→ **WHAT TO WORK ON**
After reading the entries below, copy word for word the lines from the first through the line containing "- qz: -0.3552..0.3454", and stop there.

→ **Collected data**
============================================================

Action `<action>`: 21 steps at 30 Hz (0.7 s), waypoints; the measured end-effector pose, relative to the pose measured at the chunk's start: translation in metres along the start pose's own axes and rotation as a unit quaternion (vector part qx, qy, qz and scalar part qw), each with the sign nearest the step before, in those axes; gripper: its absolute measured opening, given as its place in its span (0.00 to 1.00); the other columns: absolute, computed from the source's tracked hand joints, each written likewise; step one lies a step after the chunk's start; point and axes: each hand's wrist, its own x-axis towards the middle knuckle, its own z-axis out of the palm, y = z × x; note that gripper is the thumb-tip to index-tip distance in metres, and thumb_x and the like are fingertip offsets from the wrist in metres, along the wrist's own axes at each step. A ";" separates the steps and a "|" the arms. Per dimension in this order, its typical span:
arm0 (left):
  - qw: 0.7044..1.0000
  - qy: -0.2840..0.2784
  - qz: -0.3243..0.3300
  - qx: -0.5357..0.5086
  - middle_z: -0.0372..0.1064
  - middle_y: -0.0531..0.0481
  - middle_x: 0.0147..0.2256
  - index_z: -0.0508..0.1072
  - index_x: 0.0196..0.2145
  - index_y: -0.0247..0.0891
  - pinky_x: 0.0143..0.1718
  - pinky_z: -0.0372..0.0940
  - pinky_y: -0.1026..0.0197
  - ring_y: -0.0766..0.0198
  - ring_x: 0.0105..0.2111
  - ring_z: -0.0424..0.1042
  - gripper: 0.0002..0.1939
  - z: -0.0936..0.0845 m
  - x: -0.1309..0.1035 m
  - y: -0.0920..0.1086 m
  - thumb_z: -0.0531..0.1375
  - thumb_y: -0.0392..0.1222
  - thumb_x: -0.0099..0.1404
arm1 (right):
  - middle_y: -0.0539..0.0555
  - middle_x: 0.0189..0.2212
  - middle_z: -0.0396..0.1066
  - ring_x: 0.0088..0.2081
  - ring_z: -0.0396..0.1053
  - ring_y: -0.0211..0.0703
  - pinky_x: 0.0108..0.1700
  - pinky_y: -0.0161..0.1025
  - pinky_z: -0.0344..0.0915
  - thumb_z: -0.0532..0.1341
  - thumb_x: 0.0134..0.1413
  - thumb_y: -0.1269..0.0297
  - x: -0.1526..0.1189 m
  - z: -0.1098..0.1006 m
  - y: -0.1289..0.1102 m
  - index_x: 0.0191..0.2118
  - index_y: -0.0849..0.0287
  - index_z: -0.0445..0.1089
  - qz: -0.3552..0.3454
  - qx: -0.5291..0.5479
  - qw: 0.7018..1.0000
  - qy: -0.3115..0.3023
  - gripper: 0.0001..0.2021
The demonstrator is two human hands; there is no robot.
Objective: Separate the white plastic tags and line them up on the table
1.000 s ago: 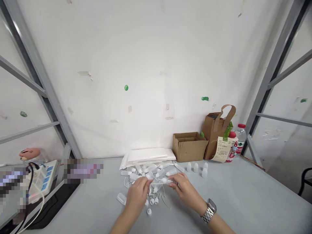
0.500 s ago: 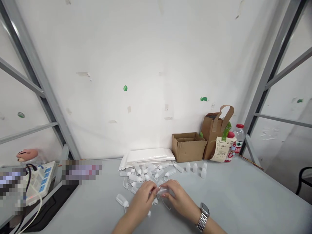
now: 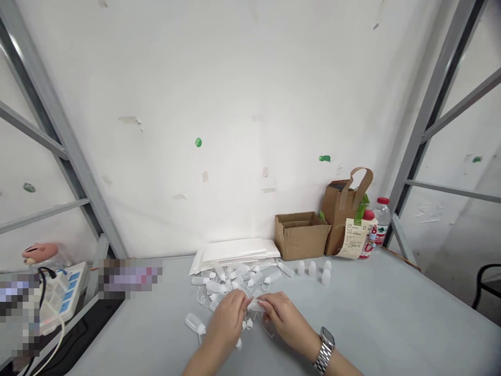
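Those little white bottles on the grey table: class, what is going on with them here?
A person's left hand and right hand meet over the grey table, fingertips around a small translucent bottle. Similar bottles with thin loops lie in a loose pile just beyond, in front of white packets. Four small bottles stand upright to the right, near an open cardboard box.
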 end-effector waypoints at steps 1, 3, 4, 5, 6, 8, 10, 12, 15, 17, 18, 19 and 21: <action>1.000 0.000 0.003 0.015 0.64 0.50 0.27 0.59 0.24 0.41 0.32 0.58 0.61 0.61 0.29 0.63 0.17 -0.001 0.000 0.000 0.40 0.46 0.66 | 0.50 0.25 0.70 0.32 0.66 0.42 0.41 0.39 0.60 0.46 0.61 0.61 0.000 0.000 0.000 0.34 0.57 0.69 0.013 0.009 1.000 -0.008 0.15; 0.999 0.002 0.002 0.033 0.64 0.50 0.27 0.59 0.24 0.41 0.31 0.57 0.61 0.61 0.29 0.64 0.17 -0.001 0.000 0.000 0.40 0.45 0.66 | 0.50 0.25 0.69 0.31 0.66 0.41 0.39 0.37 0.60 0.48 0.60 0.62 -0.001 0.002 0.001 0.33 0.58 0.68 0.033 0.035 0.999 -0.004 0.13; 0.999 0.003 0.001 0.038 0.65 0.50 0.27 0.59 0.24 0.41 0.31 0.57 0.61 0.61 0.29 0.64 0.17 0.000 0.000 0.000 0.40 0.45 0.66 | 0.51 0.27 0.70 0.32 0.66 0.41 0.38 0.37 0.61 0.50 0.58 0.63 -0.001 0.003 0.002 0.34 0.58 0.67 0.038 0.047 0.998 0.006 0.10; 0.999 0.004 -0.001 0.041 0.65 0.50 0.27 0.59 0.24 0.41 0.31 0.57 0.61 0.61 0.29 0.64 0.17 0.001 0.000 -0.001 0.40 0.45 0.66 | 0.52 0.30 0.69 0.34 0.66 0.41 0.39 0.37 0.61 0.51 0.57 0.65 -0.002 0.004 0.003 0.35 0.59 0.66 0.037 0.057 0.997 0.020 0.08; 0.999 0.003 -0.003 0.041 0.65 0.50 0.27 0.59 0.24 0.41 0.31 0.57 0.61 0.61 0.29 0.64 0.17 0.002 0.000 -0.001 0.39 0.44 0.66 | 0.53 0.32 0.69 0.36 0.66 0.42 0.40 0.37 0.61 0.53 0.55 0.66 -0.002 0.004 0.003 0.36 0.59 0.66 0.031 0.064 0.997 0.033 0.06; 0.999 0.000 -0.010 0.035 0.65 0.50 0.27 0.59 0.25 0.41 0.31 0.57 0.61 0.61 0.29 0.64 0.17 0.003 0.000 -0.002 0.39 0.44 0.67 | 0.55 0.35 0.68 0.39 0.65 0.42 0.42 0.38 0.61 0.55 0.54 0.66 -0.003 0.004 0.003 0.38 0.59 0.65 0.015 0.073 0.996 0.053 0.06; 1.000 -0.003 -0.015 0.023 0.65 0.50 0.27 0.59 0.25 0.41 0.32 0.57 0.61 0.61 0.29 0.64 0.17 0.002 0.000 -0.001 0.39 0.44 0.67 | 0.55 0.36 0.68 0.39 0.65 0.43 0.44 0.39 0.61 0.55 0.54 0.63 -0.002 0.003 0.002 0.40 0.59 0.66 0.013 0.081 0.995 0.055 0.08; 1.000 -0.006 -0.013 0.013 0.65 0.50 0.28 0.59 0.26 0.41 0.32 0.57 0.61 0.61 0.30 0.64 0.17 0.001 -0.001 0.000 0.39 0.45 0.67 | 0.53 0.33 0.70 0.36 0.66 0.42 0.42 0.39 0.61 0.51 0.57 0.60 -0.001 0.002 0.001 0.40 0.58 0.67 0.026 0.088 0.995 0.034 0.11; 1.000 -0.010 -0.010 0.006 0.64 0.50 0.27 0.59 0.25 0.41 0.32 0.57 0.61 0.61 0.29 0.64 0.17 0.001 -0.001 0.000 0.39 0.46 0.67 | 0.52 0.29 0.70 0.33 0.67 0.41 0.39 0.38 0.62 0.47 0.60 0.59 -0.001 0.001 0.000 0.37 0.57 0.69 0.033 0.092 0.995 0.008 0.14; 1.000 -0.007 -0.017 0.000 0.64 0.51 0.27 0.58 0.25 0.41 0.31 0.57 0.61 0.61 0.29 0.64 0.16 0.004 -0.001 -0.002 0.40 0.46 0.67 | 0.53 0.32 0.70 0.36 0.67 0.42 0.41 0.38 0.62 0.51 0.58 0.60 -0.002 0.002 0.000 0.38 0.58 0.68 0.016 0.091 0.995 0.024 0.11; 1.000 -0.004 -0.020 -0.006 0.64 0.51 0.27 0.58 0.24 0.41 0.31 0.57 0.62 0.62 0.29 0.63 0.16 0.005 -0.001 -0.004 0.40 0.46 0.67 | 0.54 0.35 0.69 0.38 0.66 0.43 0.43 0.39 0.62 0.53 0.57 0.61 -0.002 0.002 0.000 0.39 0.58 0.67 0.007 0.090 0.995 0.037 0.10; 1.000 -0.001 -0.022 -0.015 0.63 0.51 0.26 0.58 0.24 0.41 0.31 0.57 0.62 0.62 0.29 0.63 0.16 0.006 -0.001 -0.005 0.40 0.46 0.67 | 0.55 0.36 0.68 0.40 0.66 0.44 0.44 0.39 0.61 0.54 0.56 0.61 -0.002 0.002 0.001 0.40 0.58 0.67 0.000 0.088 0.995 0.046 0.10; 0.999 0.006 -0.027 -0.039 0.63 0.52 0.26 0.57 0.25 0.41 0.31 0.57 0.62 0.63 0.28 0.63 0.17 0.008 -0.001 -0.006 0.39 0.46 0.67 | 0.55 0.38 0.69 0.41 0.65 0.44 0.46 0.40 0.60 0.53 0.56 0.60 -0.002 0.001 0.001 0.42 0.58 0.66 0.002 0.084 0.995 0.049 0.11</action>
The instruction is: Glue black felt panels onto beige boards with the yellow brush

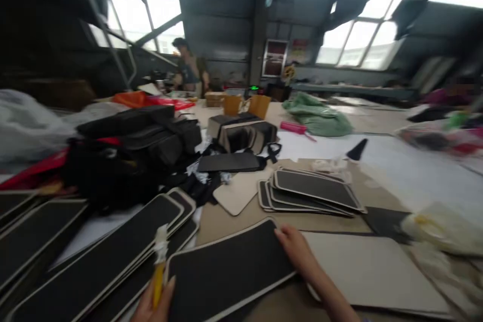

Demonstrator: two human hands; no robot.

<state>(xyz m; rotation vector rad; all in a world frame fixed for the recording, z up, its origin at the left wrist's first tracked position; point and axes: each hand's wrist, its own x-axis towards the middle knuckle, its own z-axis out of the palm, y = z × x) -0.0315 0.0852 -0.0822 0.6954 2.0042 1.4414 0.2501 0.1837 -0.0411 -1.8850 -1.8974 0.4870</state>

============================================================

→ **RESPONSE TO THE TASK**
Action `<action>`: 21 steps at 30 Hz (0.7 s), waypoints; the measured end-effector pose, relative to the pose measured at the chunk's start: translation in metres along the start pose's own axes and rotation as a unit quaternion (vector part qx, qy, qz and scalar part qw), each with the sign nearest the step before, in those axes; gripper: its absolute measured opening, given as its place in its span (0.00 to 1.00); the other columns: absolute, computed from the source's tracked hand joints, each written likewise; step one lies a step after the chunk's start; point and axes: each hand's wrist, its own x-axis towards the middle knuckle, its own z-axis out of the palm, y = z × x; note that gripper is the thumb-tip to index-tip distance in metres, and thumb_x and the like are fingertip offsets from the wrist in metres, along the wrist's own axes at each step. A ";" separates the steps and a "|" the arms. Per dimension in this order, its typical span:
arm0 (left):
  - qw: 0.7044..1.0000
  - qy: -0.2840..0.2784
  - qz: -0.3243..0.3300
  - qx: -0.5357..0.5086
  - middle_z: -0.0372..0.1064
  - middle_y: -0.0531..0.0481
  - middle_x: 0.0147..0.2256
  - index_z: -0.0508..0.1072
  - index_x: 0.0196..0.2145
  - index_y: -0.0247..0.0891
  - pinky_x: 0.0143..0.1718
  - pinky_z: -0.0372..0.0940
  - pinky_y: -0.1026..0.0197
  - ring_y: -0.0766..0.0198
  - ring_x: 0.0105..0.2111
  - ring_z: -0.0424..0.1042
  - gripper: 0.0002..0.1939
  - z: -0.0936..0.0845 m
  - x: -0.1309..0.1035 m
  - y: -0.0920..0.1086 m
  - thumb_z: -0.0531..0.1375
  - thumb_y: -0.0392..0.1222
  - thumb_x: -0.0099..0.1404
arm1 (right):
  - middle_y: -0.0539..0.0555
  - middle_x: 0.0189..0.2212
  - middle_z: -0.0396..0.1066
  - ring_x: 0.0088..0.2081
  - ring_z: -0.0396..0.1053
  - ring_y: -0.0211..0.0703
  - pinky_x: 0.0108..0.1700
  - pinky_y: -0.0161..0.1025
  - pinky_z: -0.0344..0.0915
  - thumb_z: -0.0532..0.1341
  - thumb_x: 0.0134..0.1413
  - thumb_y: -0.1269..0.0297
  - x: -0.1526..0.1189 m
  - z: -0.1098..0.1006 m
  - y: -0.1289..0.1102 m
  - index_x: 0.0191..0.2118
  - index_y: -0.0849..0.0287
  - index_z: -0.0445..0.1089
  - qz: -0.3552..0.3454

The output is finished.